Wacky plot keeps the pages turning and enduring schmaltzy romantic sequences.

Sisters work together to solve a child-abandonment case.

Ellie and Julia Cates have never been close. Julia is shy and brainy; Ellie gets by on charm and looks. Their differences must be tossed aside when a traumatized young girl wanders in from the forest into their hometown in Washington. The sisters’ professional skills are put to the test. Julia is a world-renowned child psychologist who has lost her edge. She is reeling from a case that went publicly sour. Though she was cleared of all wrongdoing, Julia’s name was tarnished, forcing her to shutter her Beverly Hills practice. Ellie Barton is the local police chief in Rain Valley, who’s never faced a tougher case. This is her chance to prove she is more than just a fading homecoming queen, but a scarcity of clues and a reluctant victim make locating the girl’s parents nearly impossible. Ellie places an SOS call to her sister; she needs an expert to rehabilitate this wild-child who has been living outside of civilization for years.
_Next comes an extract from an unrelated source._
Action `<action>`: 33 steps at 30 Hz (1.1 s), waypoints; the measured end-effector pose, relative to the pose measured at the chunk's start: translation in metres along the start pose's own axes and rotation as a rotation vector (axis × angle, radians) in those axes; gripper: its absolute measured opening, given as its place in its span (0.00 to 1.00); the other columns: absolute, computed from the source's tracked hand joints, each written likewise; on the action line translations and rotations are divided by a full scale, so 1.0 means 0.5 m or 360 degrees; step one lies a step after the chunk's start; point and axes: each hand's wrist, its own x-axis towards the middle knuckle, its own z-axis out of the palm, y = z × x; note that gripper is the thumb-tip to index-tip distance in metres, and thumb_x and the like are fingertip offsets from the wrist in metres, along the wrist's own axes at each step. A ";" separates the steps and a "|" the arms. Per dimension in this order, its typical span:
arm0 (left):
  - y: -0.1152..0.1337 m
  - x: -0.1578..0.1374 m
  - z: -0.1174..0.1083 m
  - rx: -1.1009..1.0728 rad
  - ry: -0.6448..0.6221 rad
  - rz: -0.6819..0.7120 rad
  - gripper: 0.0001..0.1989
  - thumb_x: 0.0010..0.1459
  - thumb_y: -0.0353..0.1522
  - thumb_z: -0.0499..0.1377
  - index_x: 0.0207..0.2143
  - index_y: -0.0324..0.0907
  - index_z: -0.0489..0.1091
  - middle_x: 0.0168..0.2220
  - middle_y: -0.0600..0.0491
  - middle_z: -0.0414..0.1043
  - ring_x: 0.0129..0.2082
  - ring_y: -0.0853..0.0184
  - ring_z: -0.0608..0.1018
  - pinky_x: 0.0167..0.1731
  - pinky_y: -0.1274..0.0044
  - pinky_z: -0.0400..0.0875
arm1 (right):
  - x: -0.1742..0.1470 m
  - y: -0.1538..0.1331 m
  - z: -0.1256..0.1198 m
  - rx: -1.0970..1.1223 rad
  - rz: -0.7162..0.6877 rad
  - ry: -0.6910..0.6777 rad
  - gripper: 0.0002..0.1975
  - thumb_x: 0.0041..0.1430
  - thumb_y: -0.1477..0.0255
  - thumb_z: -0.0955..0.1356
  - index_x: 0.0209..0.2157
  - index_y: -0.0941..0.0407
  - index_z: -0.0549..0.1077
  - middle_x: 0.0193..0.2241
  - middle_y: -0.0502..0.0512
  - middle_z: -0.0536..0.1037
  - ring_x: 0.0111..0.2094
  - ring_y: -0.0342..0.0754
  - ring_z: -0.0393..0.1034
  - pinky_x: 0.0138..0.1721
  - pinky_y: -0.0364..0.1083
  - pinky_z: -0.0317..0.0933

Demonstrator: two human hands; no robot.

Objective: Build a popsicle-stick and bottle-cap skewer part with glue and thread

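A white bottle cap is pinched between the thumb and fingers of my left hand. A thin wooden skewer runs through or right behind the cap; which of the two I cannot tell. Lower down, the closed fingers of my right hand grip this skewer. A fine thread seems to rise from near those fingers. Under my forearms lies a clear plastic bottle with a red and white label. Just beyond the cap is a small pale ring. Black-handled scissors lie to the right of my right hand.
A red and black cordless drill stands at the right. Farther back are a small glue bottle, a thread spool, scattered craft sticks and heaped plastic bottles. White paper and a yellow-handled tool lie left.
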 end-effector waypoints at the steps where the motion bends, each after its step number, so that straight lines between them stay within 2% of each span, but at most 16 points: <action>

Confronted with her professional demons, Julia once again has the opportunity to display her talents and salvage her reputation. Hannah (The Things We Do for Love, 2004, etc.) is at her best when writing from the girl’s perspective. The feral wolf-child keeps the reader interested long after the other, transparent characters have grown tiresome. Hannah’s torturously over-written romance passages are stale, but there are surprises in store as the sisters set about unearthing Alice’s past and creating a home for her.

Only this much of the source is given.